Ist schon erstaunlich, was manche Leute mangels Zugang zur Materie schnell wieder loswerden wollen, wobei man sich natürlich fragen kann, wie das betreffende Kulturgut überhaupt in ihren Besitz gelangt ist. Aber egal, gerade Klassik wird oft mit enormen Abschlägen verramscht, weil vielen Anbietern die Maßstäbe fehlen. Probieren Sie es doch einfach mal aus!

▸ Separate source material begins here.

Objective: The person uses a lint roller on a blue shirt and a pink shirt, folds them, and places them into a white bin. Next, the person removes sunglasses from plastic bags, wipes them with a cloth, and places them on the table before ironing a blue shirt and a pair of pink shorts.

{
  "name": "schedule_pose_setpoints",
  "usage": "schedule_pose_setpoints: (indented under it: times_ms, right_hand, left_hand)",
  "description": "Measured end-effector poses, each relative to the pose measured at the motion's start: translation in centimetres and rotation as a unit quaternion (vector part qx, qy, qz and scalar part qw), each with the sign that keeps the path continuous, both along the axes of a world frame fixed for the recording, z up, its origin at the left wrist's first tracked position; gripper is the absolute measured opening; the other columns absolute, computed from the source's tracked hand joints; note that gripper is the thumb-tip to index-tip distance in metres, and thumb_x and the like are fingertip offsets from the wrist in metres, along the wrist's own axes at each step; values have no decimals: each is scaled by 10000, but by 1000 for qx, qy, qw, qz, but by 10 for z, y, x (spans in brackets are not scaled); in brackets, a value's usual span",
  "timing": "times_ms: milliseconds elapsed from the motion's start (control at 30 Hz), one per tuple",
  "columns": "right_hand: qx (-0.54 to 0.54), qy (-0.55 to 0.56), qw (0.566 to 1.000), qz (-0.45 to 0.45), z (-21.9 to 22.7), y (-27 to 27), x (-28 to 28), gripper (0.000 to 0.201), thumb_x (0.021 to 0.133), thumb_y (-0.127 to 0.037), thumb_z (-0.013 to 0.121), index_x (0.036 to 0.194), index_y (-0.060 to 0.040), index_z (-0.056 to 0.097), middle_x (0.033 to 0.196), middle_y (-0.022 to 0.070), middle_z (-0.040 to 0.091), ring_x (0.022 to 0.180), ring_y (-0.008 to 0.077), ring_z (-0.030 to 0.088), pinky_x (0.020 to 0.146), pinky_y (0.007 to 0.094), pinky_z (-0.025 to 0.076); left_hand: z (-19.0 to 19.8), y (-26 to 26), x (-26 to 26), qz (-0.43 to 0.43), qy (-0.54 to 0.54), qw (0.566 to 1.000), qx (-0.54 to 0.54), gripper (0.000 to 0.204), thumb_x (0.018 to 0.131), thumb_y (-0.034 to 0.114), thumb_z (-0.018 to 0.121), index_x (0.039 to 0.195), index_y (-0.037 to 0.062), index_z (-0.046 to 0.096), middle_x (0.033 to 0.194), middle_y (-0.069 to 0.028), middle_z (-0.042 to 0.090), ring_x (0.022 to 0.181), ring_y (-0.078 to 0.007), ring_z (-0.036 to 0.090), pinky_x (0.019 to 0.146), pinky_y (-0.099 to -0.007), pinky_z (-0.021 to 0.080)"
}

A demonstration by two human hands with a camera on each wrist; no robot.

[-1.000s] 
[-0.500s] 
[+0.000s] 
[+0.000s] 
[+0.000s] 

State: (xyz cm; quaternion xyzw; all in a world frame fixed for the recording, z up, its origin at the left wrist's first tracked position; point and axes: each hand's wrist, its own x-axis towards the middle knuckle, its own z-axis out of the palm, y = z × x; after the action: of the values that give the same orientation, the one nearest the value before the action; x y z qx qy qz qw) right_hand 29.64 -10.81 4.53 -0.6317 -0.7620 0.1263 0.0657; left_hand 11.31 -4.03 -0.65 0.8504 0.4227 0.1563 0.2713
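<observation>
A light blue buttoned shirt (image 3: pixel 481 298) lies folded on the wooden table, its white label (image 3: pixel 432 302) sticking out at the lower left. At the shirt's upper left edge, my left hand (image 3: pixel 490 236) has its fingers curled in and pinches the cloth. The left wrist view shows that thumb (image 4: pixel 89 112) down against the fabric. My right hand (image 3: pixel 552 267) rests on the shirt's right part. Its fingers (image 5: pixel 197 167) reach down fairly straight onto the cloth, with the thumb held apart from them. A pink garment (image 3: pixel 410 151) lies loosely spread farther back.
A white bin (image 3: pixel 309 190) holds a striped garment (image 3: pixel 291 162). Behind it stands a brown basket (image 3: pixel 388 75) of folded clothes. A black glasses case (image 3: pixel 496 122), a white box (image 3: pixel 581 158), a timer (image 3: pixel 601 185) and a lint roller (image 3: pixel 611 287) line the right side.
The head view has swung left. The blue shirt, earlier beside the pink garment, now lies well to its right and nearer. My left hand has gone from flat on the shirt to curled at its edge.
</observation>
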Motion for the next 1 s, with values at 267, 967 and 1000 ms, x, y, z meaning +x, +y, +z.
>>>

damenwahl, Dienstag, 17. März 2009, 04:08
Jaha, da schaue ich regelmäßig hinein. Aber bei Büchern und Musik bin ich eher ein Spontankäufer, der "ich-jetzt-sofort-haben-wollen" Effekt ist bei mir sehr ausgeprägt.

arboretum, Montag, 16. März 2009, 18:16
Nach einem solchen Ausflug hatte ich natürlich erst Recht keine Lust mehr auf Sport, weil ich ja meine Neuerwerbungen hören wollte. Inzwischen sucht mich die Versuchung nicht mehr ganz so oft heim, weil es keinen Saturn mehr auf dem Weg zum Fitneßstudio gibt.

Hmm, die Ausrede zieht eh nicht, denn man kann diese tollen CDs auch auf MP3-Player packen und dann beim Sport hören. ;-)

Ian Bostridge ist leider schon verheiratet - sonst hätte ich ihm vielleicht an jenem Abend spontan einen Antrag gemacht.

damenwahl, Dienstag, 17. März 2009, 03:19
Wunderbare Beschreibung, vielen Dank! B*ostridge habe ich noch nie gehört - dafür Christian Gerh*her, zwar Bariton, aber auch ein Traum.
Die konfligierenden Interessen zwischen Kunst und Sport haben sich ja inzwischen ohnehin erledigt. Wobei Sport und Hausputz die zwei Gelegenheiten sind, bei denen ich auch Popmusik höre - motiviert mich irgendwie mehr.